Через несколько тяжёлых для меня дней я написал первое в жизни стихотворение.
— Не смейте сидеть на этой скамейке! Не смейте здесь находиться со своим отродьем!
Стайка синиц взлетела с ветвей припушенного снежком дерева. Ты испуганно кинулась к моим коленям. Обнял тебя, сдерживаюсь, стараюсь промолчать. А старуха, толстая, низенькая, выскочившая из парадного в кофте и нелепых широких шароварах, продолжает злобствовать:
— Идите к своему подъезду! Там рассказывайте ей свои идиотские сказки, там пачкайте своими каракулями свой снег, слышите? Уходите немедленно! Иначе милицию вызову. Моя скамейка! Благодаря моим усилиям её поставили!
— Папочка Володичка, пойдём, – в глазах твоих стоят слёзы. – Это плохая Баба–Яга.
Поднимаюсь. Направляемся к своему подъезду, где нет скамейки, негде сесть. Оглядываюсь. Старуха короткими ножками суетливо шаркает по снежку, уничтожает наши буквы, первые буквы, которые я научил тебя вычерчивать веточкой – М, П и А. Потом мы писали МАМА, ПАПА.
Я переставляю тебя за низкое металлическое ограждение нашего палисадника, вынимаю из кармана пальто совок, вручаю, говорю:
— Не бойся. Она сюда не придёт. Сделай снежную гору. Скоро выйдет мама, и мы поедем в гости.
Ты покорно, как–то обречённо начинаешь собирать совком снег. Растерялась. Подавлена. Присаживаюсь на узкое ограждение. Старуха ушла, хлопнув дверью подъезда. Совсем она не Баба–Яга. Несчастная, несколько спятившая с ума женщина. (Знаю, как её зовут, кто она такая.) С трудом удержался, чтобы не ввязываться в конфликт. Ведь скоро, совсем скоро умрёт. Полная ненависти, ни с кем и ни с чем не примирившаяся.

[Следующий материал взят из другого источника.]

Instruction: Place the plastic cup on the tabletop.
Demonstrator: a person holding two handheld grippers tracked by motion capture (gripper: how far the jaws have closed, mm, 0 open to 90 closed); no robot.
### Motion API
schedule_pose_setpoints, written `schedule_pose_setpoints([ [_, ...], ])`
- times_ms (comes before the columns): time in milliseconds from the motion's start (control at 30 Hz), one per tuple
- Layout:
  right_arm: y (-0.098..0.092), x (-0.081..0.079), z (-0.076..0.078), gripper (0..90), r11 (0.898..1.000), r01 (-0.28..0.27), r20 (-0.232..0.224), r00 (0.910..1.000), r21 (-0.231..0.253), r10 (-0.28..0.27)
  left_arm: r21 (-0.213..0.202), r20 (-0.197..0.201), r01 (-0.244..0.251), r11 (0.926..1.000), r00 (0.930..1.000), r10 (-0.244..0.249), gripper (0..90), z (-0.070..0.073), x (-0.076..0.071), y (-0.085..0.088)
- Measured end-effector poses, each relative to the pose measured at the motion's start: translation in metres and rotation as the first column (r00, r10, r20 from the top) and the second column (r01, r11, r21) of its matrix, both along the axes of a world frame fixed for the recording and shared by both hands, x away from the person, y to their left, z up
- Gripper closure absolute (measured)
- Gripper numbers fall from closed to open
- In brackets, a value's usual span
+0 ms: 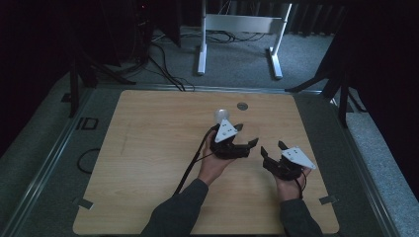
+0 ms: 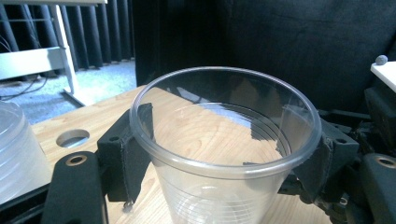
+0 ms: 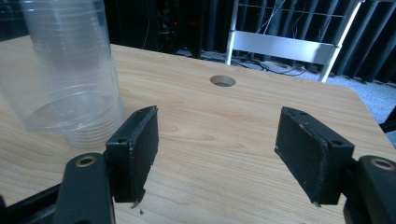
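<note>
On the worktop (image 1: 148,163) we have a cup (image 2: 224,154) pinched by its sides just under the rim between the left tool's (image 2: 224,149) pads, upright. The stack (image 3: 70,74) of cups stands just beside it. We judge that we are separating one cup from the stack; next it must be carried clear and set down. Our right tool (image 3: 217,154) waits near, spread and empty.
</note>
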State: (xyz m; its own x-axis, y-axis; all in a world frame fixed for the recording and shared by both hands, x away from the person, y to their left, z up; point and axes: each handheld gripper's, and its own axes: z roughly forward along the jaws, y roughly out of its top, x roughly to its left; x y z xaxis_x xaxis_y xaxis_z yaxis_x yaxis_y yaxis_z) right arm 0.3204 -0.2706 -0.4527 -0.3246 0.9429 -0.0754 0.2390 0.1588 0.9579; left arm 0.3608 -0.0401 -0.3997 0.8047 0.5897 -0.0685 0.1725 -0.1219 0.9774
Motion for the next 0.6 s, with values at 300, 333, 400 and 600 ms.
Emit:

Будет ли кому её похоронить, совсем одинокую? Ведь когда–то была такая же маленькая, как ты…
Сегодня второе января. Кончаются новогодние праздники. Завтра Марина с утра, в 7.30 уйдёт на службу, а к девяти, как обычно по будням, появится няня Лена, и я снова смогу сесть за письменный стол, за работу – самое удивительное занятие из всех, какими я занимался: плыть на спасительном плоту этой книги к тебе навстречу. А пока что мы ждём маму, чтобы поехать в гости в многодетную семью итальянцев.
— Ты не устала? Хочешь посидим в машине?
— Нет.
Такое происходит впервые. В машине ведь можно всласть покрутить руль, разок–другой погудеть… Присев на корточки, ты продолжаешь возиться со снегом, грустненькая, обескураженная.
Представить себе невозможно, что обидевшая нас злыдня когда–то, в двадцатые–тридцатые годы, годы своей юности слыла красоткой, «комсомольской богиней», как певал Окуджава. Поэты, ставшие потом известными, писали о ней стихи. С одним таким, Смеляковым, когда он в конце сороковых годов вышел из тюрьмы, у меня произошла трагикомическая история, о чём речь впереди.
Она, эта «богиня», будучи всю жизнь убеждённой, фанатичной коммунисткой, с той же фанатичностью меняла мужей и одновременно любовников, исправно отчитывалась об их мыслях и замыслах штатным сотрудникам НКВД, встречаясь с ними на конспиративных квартирах, причем делала это бесплатно, бескорыстно. Последнего её мужа лет двадцать назад я даже видел. Он был сильно моложе её, они вместе писали статьи о бурном развитии экономики стран социализма. Пока он вдруг не помер.
А потом развалился и социализм. Если это был социализм.
Она свято хранила кипы газет и журналов, где были опубликованы их никчёмные труды. Три года назад всё это загорелось. Пожарник рассказывал соседям, что хозяйка сама чуть не сгорела, что в квартире, кроме завала макулатуры, почти не оказалось мебели, только диван и столик с двумя табуретками. Когда её спасали, кричала: «Будь проклят, Горбачёв!»